**Exercise directions:** Across the records below, count the lines that contain "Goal" and write down only the count.

**Material for this exercise:**
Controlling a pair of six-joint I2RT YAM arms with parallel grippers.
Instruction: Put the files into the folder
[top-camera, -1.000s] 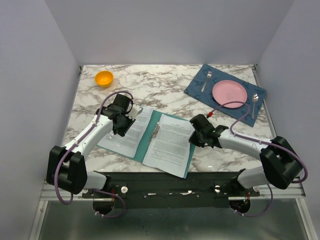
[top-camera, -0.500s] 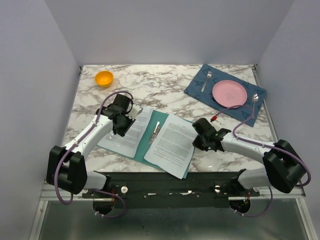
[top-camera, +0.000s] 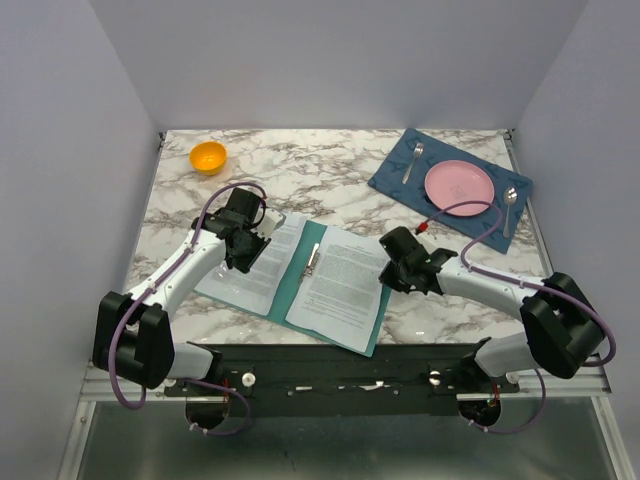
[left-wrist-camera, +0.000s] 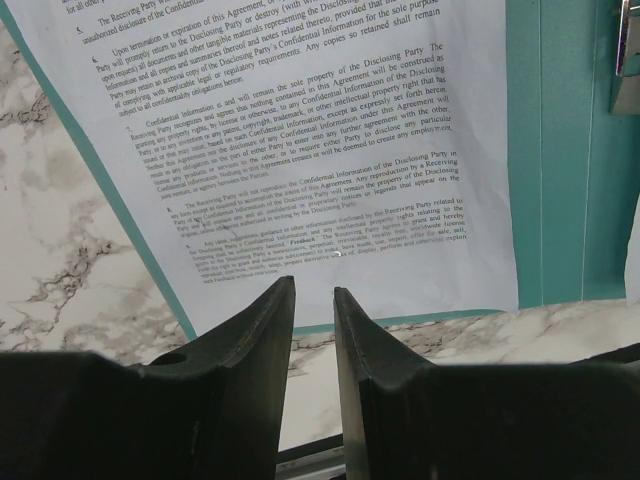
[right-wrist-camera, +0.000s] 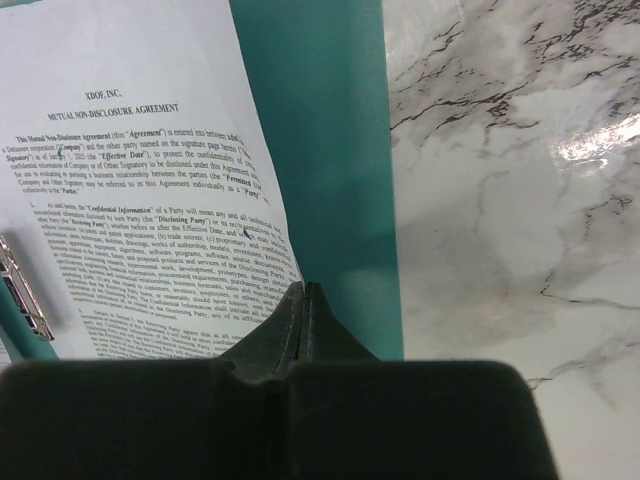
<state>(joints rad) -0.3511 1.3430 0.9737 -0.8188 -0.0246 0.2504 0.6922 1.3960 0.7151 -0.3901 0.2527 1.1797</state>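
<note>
While right pincer (right-wrist-camera: 305, 291) pinches the right sheet (right-wrist-camera: 150, 200) on the open folder (left-wrist-camera: 570, 180), centre frame, and left pincer (left-wrist-camera: 314, 292) sits narrowly parted over the left sheet (left-wrist-camera: 300, 150), any tug may buckle the floppy paper

Marble table (top-camera: 300, 170) w/ grey veins. Orange bowl (top-camera: 208, 157) at far left, alone. Far right: dark blue placemat (top-camera: 390, 178), set at an angle. On it, pink plate (top-camera: 459, 186) in the middle, fork (top-camera: 411, 161) just left of plate, spoon (top-camera: 510, 205) just right. Plain pale walls on 3 sides.
</note>
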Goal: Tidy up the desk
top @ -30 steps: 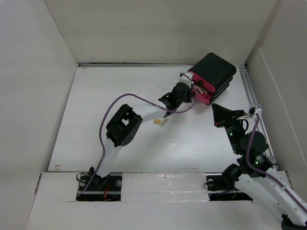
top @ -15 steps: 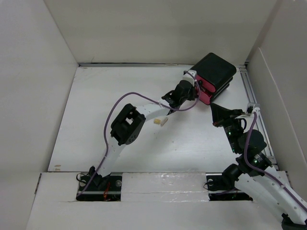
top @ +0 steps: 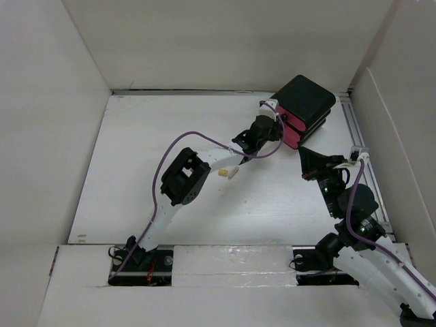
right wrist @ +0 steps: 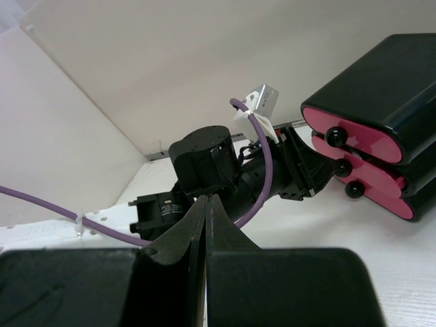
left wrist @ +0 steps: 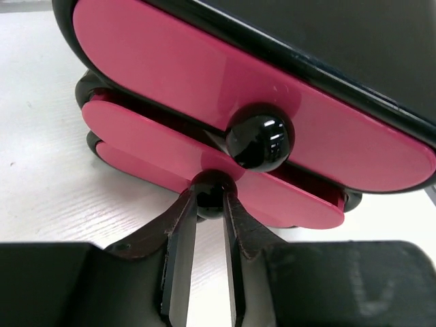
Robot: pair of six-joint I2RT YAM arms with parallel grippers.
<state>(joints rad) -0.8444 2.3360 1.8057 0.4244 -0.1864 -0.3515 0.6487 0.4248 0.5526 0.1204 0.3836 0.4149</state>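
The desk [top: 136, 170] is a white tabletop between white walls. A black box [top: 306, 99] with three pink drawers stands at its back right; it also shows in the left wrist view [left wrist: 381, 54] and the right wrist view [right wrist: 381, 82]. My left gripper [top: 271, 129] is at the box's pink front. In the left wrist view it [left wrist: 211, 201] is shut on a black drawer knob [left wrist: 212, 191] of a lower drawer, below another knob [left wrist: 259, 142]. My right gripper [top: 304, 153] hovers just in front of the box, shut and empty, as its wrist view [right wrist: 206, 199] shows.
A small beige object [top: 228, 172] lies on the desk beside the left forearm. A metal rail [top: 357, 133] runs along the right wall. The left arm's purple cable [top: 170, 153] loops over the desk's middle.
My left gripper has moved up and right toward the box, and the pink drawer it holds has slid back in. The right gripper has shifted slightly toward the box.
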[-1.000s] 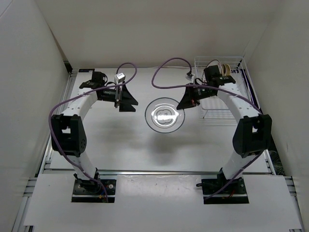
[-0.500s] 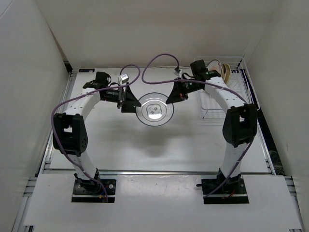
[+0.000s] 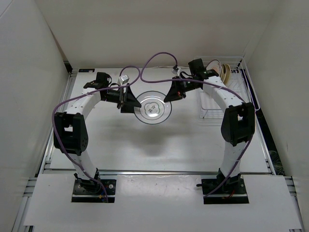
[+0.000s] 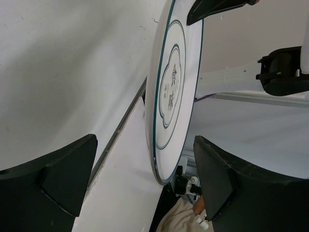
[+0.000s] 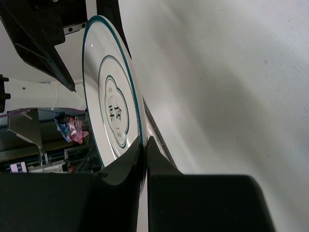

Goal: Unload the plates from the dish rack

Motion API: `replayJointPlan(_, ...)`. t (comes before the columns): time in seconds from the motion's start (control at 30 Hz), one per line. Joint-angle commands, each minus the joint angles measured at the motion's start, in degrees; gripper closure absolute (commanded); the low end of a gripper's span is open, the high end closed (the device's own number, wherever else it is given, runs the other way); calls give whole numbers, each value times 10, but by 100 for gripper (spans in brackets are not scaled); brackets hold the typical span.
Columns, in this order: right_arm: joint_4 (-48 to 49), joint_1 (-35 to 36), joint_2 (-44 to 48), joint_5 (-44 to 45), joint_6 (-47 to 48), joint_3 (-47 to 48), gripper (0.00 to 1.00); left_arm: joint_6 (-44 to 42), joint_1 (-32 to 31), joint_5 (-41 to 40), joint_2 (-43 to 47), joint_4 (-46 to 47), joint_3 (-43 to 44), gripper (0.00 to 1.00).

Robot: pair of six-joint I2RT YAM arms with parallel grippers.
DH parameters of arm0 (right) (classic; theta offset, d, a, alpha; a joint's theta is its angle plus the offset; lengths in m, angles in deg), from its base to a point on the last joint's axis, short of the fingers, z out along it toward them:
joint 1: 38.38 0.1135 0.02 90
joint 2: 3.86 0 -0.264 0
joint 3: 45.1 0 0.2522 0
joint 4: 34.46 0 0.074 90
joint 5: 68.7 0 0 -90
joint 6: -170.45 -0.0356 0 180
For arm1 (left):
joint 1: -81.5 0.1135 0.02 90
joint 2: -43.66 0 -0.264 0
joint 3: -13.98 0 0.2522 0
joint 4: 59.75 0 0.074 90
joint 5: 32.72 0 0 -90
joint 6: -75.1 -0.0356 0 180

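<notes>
1. Ringed white plate (image 3: 152,107) hangs face-up above the counter (image 3: 111,145) at the centre of the overhead frame, well apart from the dish rack (image 3: 227,104) at upper right
2. Right jaws are clamped on the plate's right rim; the right wrist view shows them pinched together on the edge at lower centre
3. Left jaws stand apart, one on each side of the opposite rim in the left wrist view, with no contact visible
4. The plate looks stiff, glossy and probably slick and chippable; light enough for one arm, though a single rim pinch could let it swing. The free left rim, gripped deep across the edge, seems the soundest second hold
5. Other plates (image 3: 219,68) stand on edge at the rack's far end, upper right
6. Purple cables (image 3: 157,59) arc just behind the plate, and both arms crowd it, leaving little room to manoeuvre
</notes>
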Motion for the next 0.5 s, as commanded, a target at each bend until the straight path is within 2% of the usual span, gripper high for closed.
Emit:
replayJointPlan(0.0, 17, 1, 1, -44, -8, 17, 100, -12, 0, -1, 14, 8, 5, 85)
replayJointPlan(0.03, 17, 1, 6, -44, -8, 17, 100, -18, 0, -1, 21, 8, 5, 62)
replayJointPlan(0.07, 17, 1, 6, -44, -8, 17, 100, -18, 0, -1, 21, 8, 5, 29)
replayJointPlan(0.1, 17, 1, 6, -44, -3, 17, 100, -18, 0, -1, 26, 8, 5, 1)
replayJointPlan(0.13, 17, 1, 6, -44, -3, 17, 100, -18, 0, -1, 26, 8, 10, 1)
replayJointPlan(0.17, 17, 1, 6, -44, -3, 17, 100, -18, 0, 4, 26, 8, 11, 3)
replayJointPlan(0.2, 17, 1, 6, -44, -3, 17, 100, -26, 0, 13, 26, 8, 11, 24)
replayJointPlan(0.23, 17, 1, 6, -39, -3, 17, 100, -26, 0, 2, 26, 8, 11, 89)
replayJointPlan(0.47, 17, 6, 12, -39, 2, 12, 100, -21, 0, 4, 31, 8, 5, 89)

**Answer for this exercise:** 2